* _BRIEF_: Repeat the data below exactly. Include each line.

* _GIVEN DATA_:
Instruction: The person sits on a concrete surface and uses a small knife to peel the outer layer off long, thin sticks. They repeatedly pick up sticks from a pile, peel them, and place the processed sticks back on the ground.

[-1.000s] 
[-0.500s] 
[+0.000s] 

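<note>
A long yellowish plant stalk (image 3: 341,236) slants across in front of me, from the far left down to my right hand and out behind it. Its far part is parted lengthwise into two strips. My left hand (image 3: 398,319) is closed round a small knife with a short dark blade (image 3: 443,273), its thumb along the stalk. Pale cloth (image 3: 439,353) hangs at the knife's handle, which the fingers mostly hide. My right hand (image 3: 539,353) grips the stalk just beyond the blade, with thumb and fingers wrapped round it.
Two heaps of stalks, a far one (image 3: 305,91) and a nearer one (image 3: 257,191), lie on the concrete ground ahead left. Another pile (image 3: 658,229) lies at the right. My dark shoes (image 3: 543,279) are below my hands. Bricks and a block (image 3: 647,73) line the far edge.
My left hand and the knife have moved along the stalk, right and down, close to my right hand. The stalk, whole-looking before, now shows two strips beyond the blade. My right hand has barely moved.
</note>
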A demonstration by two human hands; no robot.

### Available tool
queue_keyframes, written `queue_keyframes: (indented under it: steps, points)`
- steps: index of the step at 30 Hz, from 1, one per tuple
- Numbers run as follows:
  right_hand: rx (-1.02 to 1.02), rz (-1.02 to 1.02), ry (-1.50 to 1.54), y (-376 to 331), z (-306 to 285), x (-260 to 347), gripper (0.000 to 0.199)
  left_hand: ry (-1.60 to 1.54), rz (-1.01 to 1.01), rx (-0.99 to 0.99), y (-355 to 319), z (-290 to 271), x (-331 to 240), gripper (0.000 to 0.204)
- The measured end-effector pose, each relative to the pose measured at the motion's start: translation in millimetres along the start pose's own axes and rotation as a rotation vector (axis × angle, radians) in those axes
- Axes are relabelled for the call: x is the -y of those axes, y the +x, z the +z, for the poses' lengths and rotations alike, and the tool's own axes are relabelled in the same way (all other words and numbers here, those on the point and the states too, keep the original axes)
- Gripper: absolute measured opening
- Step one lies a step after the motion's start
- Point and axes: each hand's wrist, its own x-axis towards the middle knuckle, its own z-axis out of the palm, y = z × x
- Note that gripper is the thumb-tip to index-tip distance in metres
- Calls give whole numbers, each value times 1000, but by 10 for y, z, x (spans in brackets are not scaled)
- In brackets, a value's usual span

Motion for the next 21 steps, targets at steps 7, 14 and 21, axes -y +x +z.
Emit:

* _REPLY TO THE EXERCISE_:
Instruction: The person sits on a concrete surface and uses a small knife to peel the outer layer off long, thin sticks. They repeatedly pick up sticks from a pile, peel them, and place the processed sticks back on the ground.

[-1.000s] 
[-0.500s] 
[+0.000s] 

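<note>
A long yellowish plant stalk (image 3: 341,236) slants across in front of me, from the far left down to my right hand and out behind it. Its far part is parted lengthwise into two strips. My left hand (image 3: 398,319) is closed round a small knife with a short dark blade (image 3: 443,273), its thumb along the stalk. Pale cloth (image 3: 439,353) hangs at the knife's handle, which the fingers mostly hide. My right hand (image 3: 539,353) grips the stalk just beyond the blade, with thumb and fingers wrapped round it.
Two heaps of stalks, a far one (image 3: 305,91) and a nearer one (image 3: 257,191), lie on the concrete ground ahead left. Another pile (image 3: 658,229) lies at the right. My dark shoes (image 3: 543,279) are below my hands. Bricks and a block (image 3: 647,73) line the far edge.
My left hand and the knife have moved along the stalk, right and down, close to my right hand. The stalk, whole-looking before, now shows two strips beyond the blade. My right hand has barely moved.
</note>
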A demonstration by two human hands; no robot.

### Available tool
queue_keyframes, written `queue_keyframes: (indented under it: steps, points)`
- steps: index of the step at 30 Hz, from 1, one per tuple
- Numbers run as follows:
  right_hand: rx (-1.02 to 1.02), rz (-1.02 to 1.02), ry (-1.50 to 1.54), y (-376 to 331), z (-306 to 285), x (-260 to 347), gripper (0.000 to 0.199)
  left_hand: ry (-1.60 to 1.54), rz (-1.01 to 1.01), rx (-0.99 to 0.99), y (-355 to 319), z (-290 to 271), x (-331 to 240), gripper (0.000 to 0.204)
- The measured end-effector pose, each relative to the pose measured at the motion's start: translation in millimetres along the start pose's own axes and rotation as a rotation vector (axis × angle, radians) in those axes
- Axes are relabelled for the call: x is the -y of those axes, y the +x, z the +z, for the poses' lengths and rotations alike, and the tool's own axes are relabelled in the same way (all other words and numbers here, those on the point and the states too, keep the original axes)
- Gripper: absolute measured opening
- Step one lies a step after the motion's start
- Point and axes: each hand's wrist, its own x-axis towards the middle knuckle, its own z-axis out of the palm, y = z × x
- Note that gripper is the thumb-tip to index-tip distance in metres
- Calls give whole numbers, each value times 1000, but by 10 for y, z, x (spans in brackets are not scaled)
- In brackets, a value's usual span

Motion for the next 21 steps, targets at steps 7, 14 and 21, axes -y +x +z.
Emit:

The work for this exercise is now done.